Eight hundredth anniversary of the Charter of the Forest
November 6, 2017 11:16 PM   Subscribe

The Charter of the Forest gave the commons rights, and protected the common good. Facsimile and translation, rich with words. A proposed modern version. In Our Times discusses it with the Battle of Lincoln (around 35'). A glorious tree that was coppiced for centuries. Previously (Chomsky, commons), previously (secret history of Magna Carta).
posted by clew (8 comments total) 29 users marked this as a favorite
 
The first link has an awful opening paragraph, but this is great and all new to me.
(I have The Battle of Lincoln in my queue, but haven't got to it yet)
Seems like protection of the commons from external power is something we could all use.
Learned a lot of new words, e.g.:
[8] No swanimote shall henceforth be held in our kingdom except ..., when the agisters meet to agist our demesne woods, and ..., when our agisters ought to receive our pannage-dues; and at these two swanimotes foresters, verderers and agisters shall appear but no one else shall be compelled to do so; ...
posted by MtDewd at 5:47 AM on November 7, 2017 [1 favorite]


photographed by Epping Forest’s artist in residence

So how does one get this job? Doesn't have to be Epping forest, any forest would do.
posted by Mitheral at 8:22 AM on November 7, 2017 [2 favorites]


As is pointed out a couple times, some of the forest rights were an approximation of a UBI -- even a widow, a woman alone, could get enough out of a forest to not die, using her own labor.
posted by clew at 11:55 AM on November 7, 2017 [4 favorites]


Thank you for this post! Seriously!
posted by Katjusa Roquette at 12:12 PM on November 7, 2017


Speaking for the Trees - "A trained forester tries to move Congress to better federal forest management."

A biologist believes that trees speak a language we can learn - "Tree language is a totally obvious concept to ecologist Suzanne Simard, who has spent 30 years studying forests. In June 2016, she gave a Ted Talk (which now has nearly 2.5 million views), called 'How Trees Talk to Each Other' ... Simard teaches ecology at the University of British Columbia-Vancouver and researches 'below-ground fungal networks that connect trees and facilitate underground inter-tree communication and interaction', she says."
They speak constantly, even if quietly, communicating above- and underground using sound, scents, signals, and vibes. They’re naturally networking, connected with everything that exists, including you.

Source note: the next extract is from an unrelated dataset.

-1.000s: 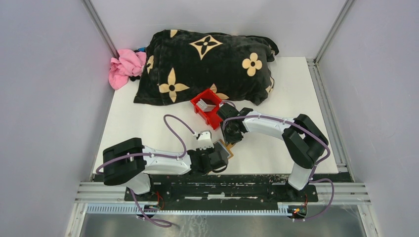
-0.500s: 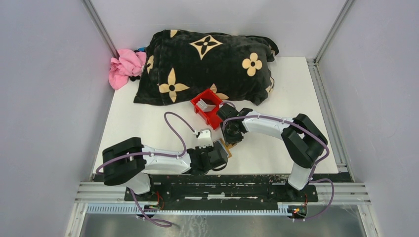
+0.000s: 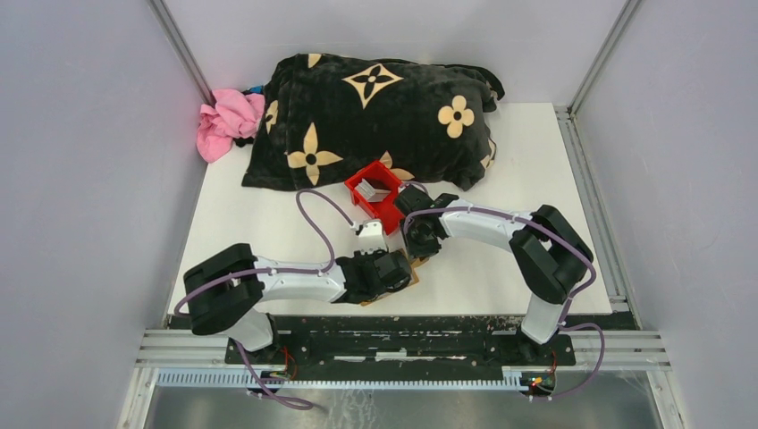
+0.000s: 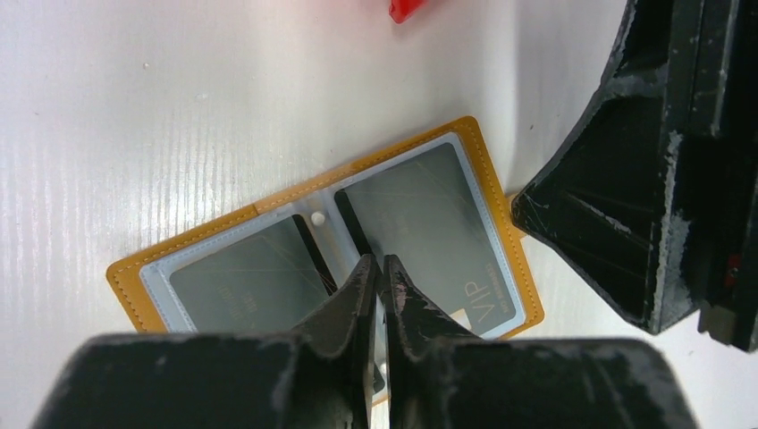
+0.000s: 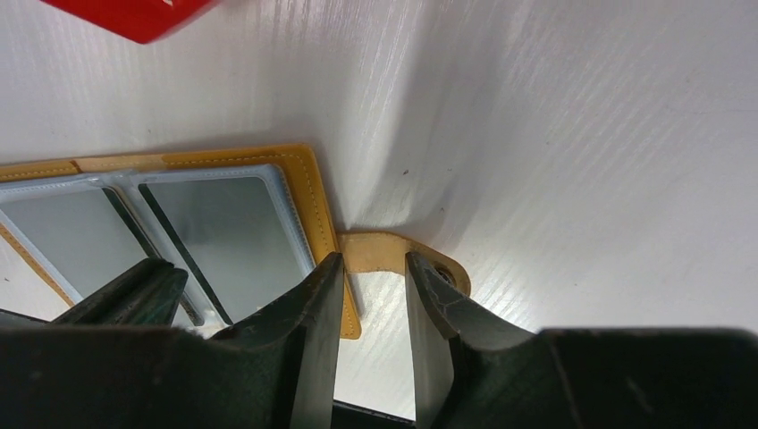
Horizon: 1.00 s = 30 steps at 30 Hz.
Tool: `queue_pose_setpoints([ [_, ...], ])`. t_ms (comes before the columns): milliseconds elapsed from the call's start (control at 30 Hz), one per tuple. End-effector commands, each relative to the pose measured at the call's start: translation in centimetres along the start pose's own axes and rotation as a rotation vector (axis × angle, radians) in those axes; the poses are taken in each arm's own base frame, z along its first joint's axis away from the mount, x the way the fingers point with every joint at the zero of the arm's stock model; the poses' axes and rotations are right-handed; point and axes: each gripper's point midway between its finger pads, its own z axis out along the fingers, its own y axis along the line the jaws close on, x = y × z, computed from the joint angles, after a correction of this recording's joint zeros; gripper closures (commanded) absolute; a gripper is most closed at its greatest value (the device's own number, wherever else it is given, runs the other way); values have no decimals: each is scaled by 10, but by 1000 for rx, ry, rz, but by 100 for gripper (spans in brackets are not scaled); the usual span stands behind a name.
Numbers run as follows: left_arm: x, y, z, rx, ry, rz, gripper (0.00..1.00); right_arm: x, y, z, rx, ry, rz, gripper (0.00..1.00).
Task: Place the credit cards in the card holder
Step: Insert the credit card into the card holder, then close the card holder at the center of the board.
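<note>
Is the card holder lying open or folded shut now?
Open. The card holder lies spread flat on the table, both clear pockets facing up, a grey card in each; its strap tab sticks out unfastened.

Readable text: one item only.

"VIP", pale capitals, on the grey card [image 4: 420, 210] in the right clear pocket of the card holder [image 4: 134, 279]. It stands near that card's lower right corner and runs along the short edge, tilted with the card. A line of small print sits just beside it, too fine to read.

Second grey card [image 4: 237, 279], left pocket: faint lettering under the plastic, illegible.

Blanket [image 3: 375, 116], top view: tan four-petal flower and four-point star signs on black; no letters made out.
</note>
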Motion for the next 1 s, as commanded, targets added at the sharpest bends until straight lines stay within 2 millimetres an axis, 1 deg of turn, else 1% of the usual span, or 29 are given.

Biologists, ecologists, foresters, and naturalists increasingly argue that trees speak, and that humans can learn to hear this language.

Many people struggle with this concept because they can’t perceive that trees are interconnected, argues biologist George David Haskell in his 2017 book The Songs of Trees. Connection in a network, Haskell says, necessitates communication and breeds languages; understanding that nature is a network is the first step in hearing trees talk.
like the pandoran neural network! (in avatar ;)
posted by kliuless at 5:19 AM on November 8, 2017


The article itself reads like word salad, and it assumes a lot about the UK constitution. It only applies to Royal forests, and only has force inside them (so the reading of the charter in every church would have been limited to the few within the forest bounds). It can't apply in Scotland, as we were busy being another country at the time.
posted by scruss at 1:56 PM on November 8, 2017 [1 favorite]


The "UBI" comparison especially baffles me because, like, it isn't universal? Or income? It's just "oh, fine, we'll let you keep living on the land your husband lived on or whatever".
posted by tobascodagama at 2:13 PM on November 8, 2017


The widow doesn't own the forest! The charter teased out a lot of use-rights for people who weren't the lords of the wooded land. The widow doesn't necessarily own *anything*.

Hence, probably, the trope of the witchy woman living by herself in a low cob cottage at the edge of the forest eating unfamiliar food.